Saturday 2 May 2009

Ten Reasons Why A Matter of Life and Death is the Best British Film Ever Made - Part Six

6. Undidactic Inclusiveness
A Matter of Life and Death started with a propaganda dictate that the film should seek to bridge the gulf between the British and Americans and alleviate tensions which had arisen from the presence of so many American G.I.s on British soil. In the end, of course, it did so much more and transcended any limitations of propagandistic purposes rooted in a particular historical moment. And yet that initial impetus remains in the delight which the film takes in representing so many different types of people, not only of different races, but of different historical times and cultures. The differences are treated with wry humour but always with uncondescending acceptance. Powell and Pressburger enjoy these national and historical quirks and quiddities, and are not above having a poke at their own too. England is denounced as a country of dismal weather and interminably dull sports, before we are reminded that it is also the country of Donne, Dryden, Pope, Shelley and Keats. It is a country that Emeric Pressburger, a Hungarian Jew who had led an involuntarily peripatetic life, settled in and wholeheartedly adopted as his own. His outsider’s eye gave him a good perspective on the oddities of the national character and like many immigrants who find a new home on foreign soil, he eventually took on many of these characteristics to become more English than the English themselves, whilst retaining his Hungarian soul.
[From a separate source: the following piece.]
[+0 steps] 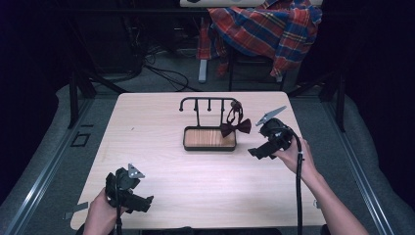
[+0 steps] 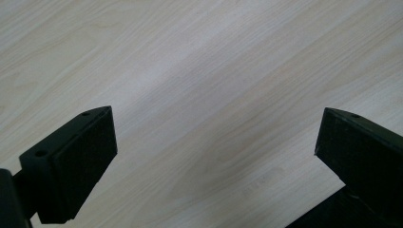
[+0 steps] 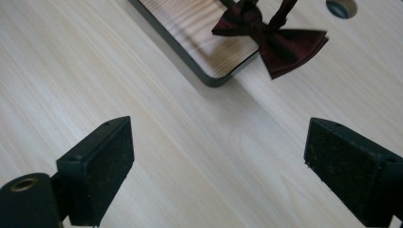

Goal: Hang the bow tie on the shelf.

The feeling of belonging which Pressburger found in England forms the core of the ideal society envisaged by Dr Reeves in the trial scene. He notes that the jury has been ‘selected from many races, creeds and nationalities’ but requests a change in order to counter the divisions and resentments emphasised by Abraham Farlan. The jury shifts from a representation of the wounds of empire to a projection of the hopes for a future which has learned from the lessons of history. Dr Reeves offers a vision of people who merely happen to be of Irish, Chinese, African, French or Russian descent, trumping Farlan’s naked nationalism by rooting that vision in contemporary America. The national and racial descent remains largely the same in his jury but in this modern civil society, their identity resides in the roles they play. The uniform of a Napoleonic soldier is exchanged for a chef’s hat and apron; a Russian’s fur robe give way to the cap and badge of a taxi driver; a Chinese peasant’s traditional dress transmutes into modern clothing with a book of art history tucked under the elbow, the intellectual armoury of the inquisitive student; the Indian’s turban becomes the hard-hatted helmet of the African American soldier (a slight transmutation of race required for the cross-Atlantic change of scene); and the Irishman’s trenchcoat is replaced by a policeman’s uniform. All can take part in building the new world on either side of the ocean.

The celestial courtroom itself exemplifies this welcoming of difference and multiplexity. The vertiginously ascending aisles of this otherworldly colosseum are filled with all manner of people, sitting in their groups the better for us to identify them, but leaning across to talk to each other. The groups represented span historical and also racial, sexual and religious divides (and incidentally acknowledge the role played by women, and Indian and African American soldiers during the war) and in this immense, overarching space there is clearly room for everybody. As Doctor Reeves, always an advocate of the individual against the system, triumphantly states after victory has been won: ‘the rights of the uncommon man must always be respected.’